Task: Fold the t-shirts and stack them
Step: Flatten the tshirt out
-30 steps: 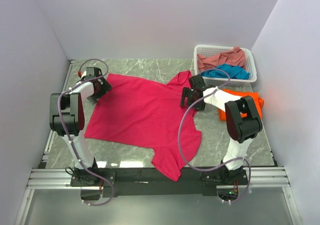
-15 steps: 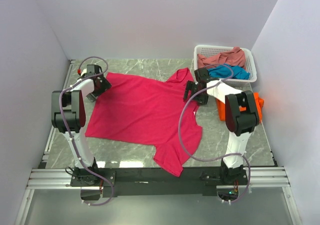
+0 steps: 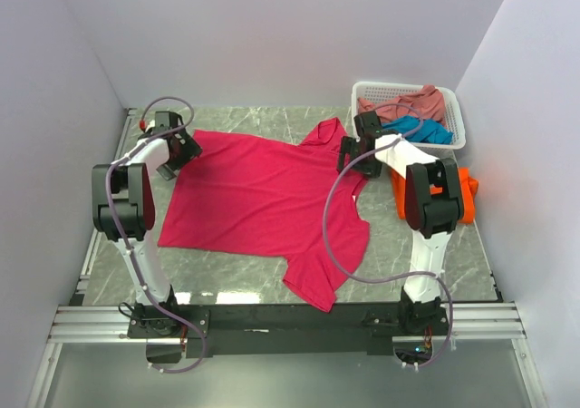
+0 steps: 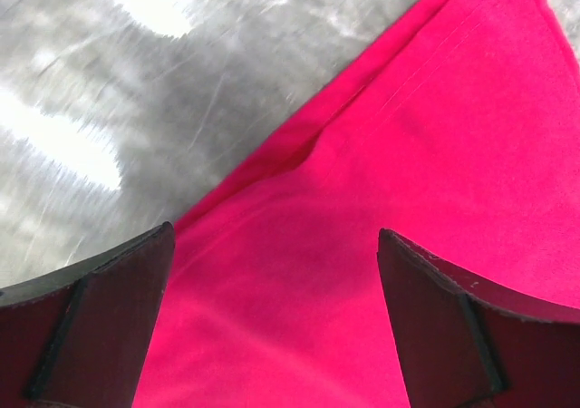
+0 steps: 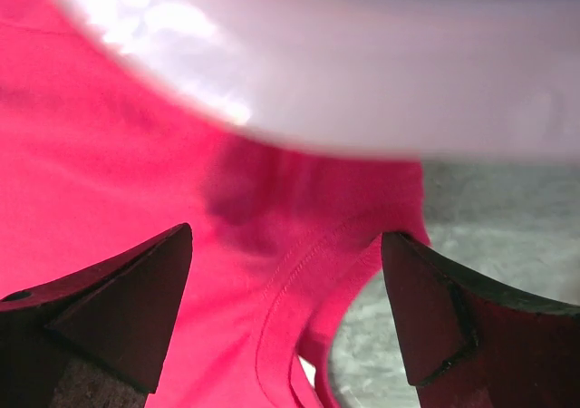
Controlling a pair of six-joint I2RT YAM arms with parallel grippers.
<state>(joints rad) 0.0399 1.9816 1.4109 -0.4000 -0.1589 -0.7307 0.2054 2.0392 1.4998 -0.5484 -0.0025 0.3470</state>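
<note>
Magenta t-shirt point(image 3: 263, 199) lay unfolded on tabletop point(image 3: 263, 122); left gripper point(image 4: 274, 236) and right gripper point(image 5: 285, 236) spread; orange t-shirt point(image 3: 464, 190) possibly folded.

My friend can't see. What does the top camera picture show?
A magenta-pink t-shirt lies spread on a marble table, with the left tool at its far left corner and the right tool by its collar. A white basket at the far right holds a salmon-pink shirt and a teal shirt, and an orange shirt lies near it.
</note>
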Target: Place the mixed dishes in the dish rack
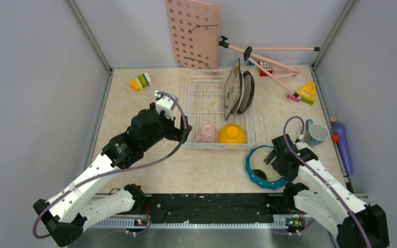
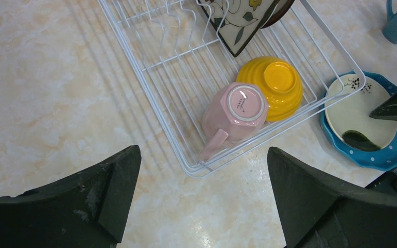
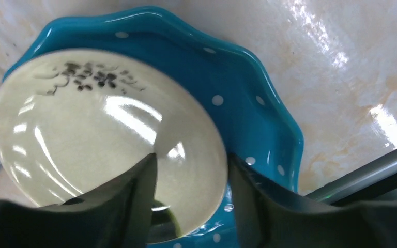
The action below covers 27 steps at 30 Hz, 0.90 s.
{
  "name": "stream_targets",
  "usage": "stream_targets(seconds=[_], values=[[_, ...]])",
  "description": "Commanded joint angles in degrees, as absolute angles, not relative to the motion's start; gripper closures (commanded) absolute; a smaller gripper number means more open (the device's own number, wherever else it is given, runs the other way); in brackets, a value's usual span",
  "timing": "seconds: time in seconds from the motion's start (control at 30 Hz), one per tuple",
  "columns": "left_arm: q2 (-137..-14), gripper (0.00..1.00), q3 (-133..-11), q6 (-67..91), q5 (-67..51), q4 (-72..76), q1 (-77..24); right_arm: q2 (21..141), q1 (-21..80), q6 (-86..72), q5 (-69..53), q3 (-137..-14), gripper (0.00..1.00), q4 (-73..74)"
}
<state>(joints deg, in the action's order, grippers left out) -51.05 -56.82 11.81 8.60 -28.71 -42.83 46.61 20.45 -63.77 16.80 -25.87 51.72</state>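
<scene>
Here, the right gripper [image 3: 191, 157] is set astride the rim of the teal dish [image 3: 248, 77], with one finger on the cream inside and the other on the dotted outer edge. A gap shows between the jaws, and whether the rim is actually pinched cannot be told. An edge hold is judged to be intended, since so wide and shallow a dish could hardly be spanned whole. The dish lies on the table [image 1: 129, 106], just off the near right corner of the rack [image 1: 188, 108], not yet loaded. Its wavy teal border is sprinkled with white dots, and the glossy cream bowl is printed with a dark sprig. The left gripper [image 2: 202, 151] is spread wide and empty above the rack's near end. There a pink cup [image 2: 235, 111] and a yellow bowl [image 2: 274, 85] are turned upside down side by side, presumably for draining. Two plates are stood on edge between the prongs. A blue cup [image 1: 315, 133] is left outside.
</scene>
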Motion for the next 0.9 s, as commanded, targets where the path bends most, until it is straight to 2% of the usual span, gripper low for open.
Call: stream_targets(seconds=[0.0, 0.07, 0.1, 0.33, 0.53, 0.7, 0.87], values=[[-51.18, 0.03, -57.74, 11.77, 8.82, -28.15, -42.65, 43.98, 20.03, -68.05, 18.77, -25.49, 0.67, 53.71], [-51.44, 0.03, -57.87, 11.84, 8.64, -27.98, -42.63, 42.7, 20.02, -68.8, 20.32, -26.64, 0.91, 55.73], [-51.68, 0.03, -57.96, 11.86, 8.51, -27.96, -42.65, 42.08, 20.01, -69.12, 20.13, -26.7, 1.0, 55.87], [-52.54, 0.04, -58.35, 12.19, 5.23, -26.61, -42.64, 38.24, 20.05, -71.86, 21.15, -29.82, 1.0, 59.76], [-53.58, 0.04, -57.2, 11.9, -3.06, -22.65, -42.72, 35.05, 20.11, -72.07, 22.9, -36.14, 1.0, 62.51], [-56.14, 0.1, -57.35, 10.26, -12.49, -19.5, -42.93, 36.74, 20.04, -69.62, 27.11, -43.81, 1.0, 64.98], [-59.04, 0.1, -58.39, 7.9, -14.08, -17.24, -43.62, 39.55, 20.06, -66.43, 32.31, -51.01, 1.0, 66.68]])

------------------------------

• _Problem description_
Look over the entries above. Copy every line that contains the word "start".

• _Written response_
  "description": "Commanded joint angles in degrees, as absolute angles, not relative to the motion's start; gripper closures (commanded) absolute; a smaller gripper number means more open (the device's own number, wherever else it is given, runs the other way); in brackets, a value's usual span",
  "timing": "seconds: time in seconds from the motion's start (control at 30 Hz), one per tuple",

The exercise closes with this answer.